▸ **Your assignment**:
Beneath this line is the data. Output exactly the lines from the line with "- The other" to the line with "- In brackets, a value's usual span", both ends included, and nothing more.

START Record extracts

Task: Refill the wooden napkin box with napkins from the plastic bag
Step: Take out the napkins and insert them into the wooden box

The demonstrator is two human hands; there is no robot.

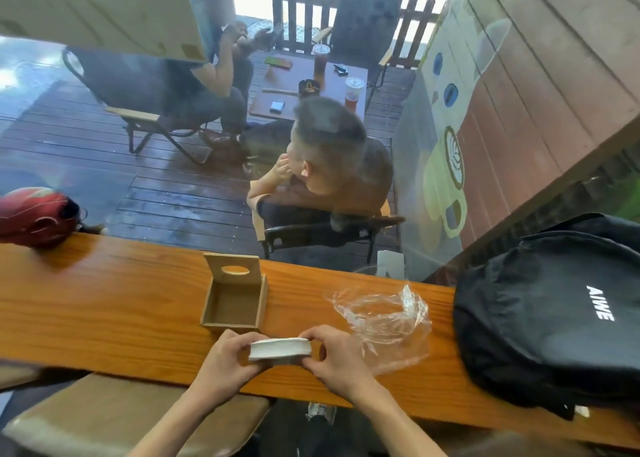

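Note:
A stack of white napkins (280, 349) is held flat just above the wooden counter (104, 301), near its front edge. My left hand (228, 356) grips the stack's left end and my right hand (334, 354) grips its right end. The wooden napkin box (235, 297) stands right behind the stack, its lid with an oval slot raised upright and its inside bare. The clear plastic bag (384, 318) lies crumpled and flat to the right of my right hand.
A black backpack (554, 311) fills the counter's right end. A red helmet (34, 216) rests at the far left. A glass pane runs behind the counter, with people seated at a table outside. A padded stool (121, 418) is below the counter.

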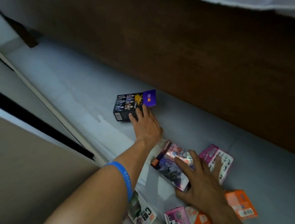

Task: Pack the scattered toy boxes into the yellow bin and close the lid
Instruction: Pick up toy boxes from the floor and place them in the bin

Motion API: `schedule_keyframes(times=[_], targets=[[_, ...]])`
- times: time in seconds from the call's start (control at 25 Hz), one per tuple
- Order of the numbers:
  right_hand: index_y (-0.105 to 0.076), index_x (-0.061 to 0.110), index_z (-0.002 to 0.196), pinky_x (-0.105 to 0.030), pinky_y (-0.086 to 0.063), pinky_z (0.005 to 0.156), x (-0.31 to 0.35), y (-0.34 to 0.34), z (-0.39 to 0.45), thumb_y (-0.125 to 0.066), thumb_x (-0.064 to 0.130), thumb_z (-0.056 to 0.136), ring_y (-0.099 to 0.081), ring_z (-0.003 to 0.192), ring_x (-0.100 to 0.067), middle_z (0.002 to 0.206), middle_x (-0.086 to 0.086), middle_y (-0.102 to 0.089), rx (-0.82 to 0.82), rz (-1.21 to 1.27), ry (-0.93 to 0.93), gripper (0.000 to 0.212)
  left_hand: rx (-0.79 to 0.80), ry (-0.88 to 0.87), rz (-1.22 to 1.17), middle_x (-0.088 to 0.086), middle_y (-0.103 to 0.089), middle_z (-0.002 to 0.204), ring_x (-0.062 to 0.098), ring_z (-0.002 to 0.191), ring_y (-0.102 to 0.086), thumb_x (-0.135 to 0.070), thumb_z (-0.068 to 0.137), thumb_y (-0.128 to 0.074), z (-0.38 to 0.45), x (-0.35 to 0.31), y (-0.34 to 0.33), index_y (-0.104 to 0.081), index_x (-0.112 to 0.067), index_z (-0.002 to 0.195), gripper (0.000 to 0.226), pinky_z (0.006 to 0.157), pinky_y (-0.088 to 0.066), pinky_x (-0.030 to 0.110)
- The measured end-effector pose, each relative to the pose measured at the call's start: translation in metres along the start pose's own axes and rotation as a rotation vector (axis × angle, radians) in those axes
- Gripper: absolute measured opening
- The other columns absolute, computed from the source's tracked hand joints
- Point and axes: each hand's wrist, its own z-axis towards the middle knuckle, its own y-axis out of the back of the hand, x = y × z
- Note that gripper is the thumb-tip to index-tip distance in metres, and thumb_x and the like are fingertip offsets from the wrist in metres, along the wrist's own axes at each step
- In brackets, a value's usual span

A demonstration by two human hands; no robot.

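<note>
Dark box: a black and purple toy box [134, 104] lies flat on the pale grey floor [196, 119], the farthest box from the camera, close to a long brown panel [184, 49].
Left hand: the left hand [146, 125] reaches forward and lies on the near right corner of the dark box, fingers bent over its edge; whether it truly grasps the box I cannot tell.
Shiny box: a glossy purple and red toy box [171, 163] lies just behind the left wrist, tilted on the floor.
Right hand: the right hand [201, 182] is spread over the shiny box, thumb at its near end and fingers curled round its far side, grasping it; its fingertips touch the neighbouring pink box.
Pink box: a pink and white toy box [222, 158] lies flat, just beside the shiny box on the right.
Orange box: an orange toy box [242, 204] lies beside the right wrist.
Near boxes: a second pink box [178, 220], a small orange box [200, 218] and a white box with green art [141, 213] sit at the lower edge.
Wristband: a blue wristband [125, 177] circles the left forearm.
Yellow bin: not in view.
</note>
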Motion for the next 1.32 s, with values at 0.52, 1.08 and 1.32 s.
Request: schedule_keyframes(times=[0.52,1.08,1.32], targets=[[-0.018,0.044,0.152,-0.05,-0.02,0.116,0.042,0.07,-0.021,-0.069,0.069,0.061,-0.03,0.136,-0.036,0.153,-0.008,-0.022,0.079,-0.044,0.029,0.107,-0.486,-0.47,-0.277,0.02,-0.061,0.127,0.04,0.113,-0.059,-0.015,0.073,-0.08,-0.164,0.014,0.055,-0.06,0.003,0.127,0.06,0.097,-0.045,0.057],[-0.009,0.05,0.151,0.004,-0.028,0.095,0.03,0.131,-0.228,-0.081,0.079,0.049,-0.031,0.124,0.019,0.136,0.032,-0.019,-0.474,0.758,-0.255,0.128,-0.14,-0.358,-0.892,-0.008,-0.057,0.11,0.018,0.104,-0.057,-0.033,0.088,-0.062,-0.263,-0.059,0.108,-0.058,-0.03,0.118,0.03,0.089,-0.05,0.039],[-0.055,0.039,0.114,-0.015,-0.054,0.072,0.023,0.158,-0.334,-0.086,0.048,0.069,-0.067,0.088,0.0,0.102,0.023,-0.068,-0.702,1.216,-0.582,0.055,0.406,-0.602,-0.965,-0.011,-0.066,0.107,0.011,0.098,-0.065,-0.034,0.083,-0.064,-0.31,-0.093,0.119,-0.059,-0.039,0.117,0.035,0.087,-0.056,0.043]])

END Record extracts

▸ **Output of the task**:
- The other columns absolute, computed from the source's tracked hand joints
- Point and axes: each hand's wrist, its own z-axis towards the middle knuckle, its own y-axis out of the back of the hand, x = y × z
- Note that gripper is the thumb-tip to index-tip distance in metres, and thumb_x and the like are fingertip offsets from the wrist in metres, along the wrist's own axes at each step
- In brackets, a value's usual span

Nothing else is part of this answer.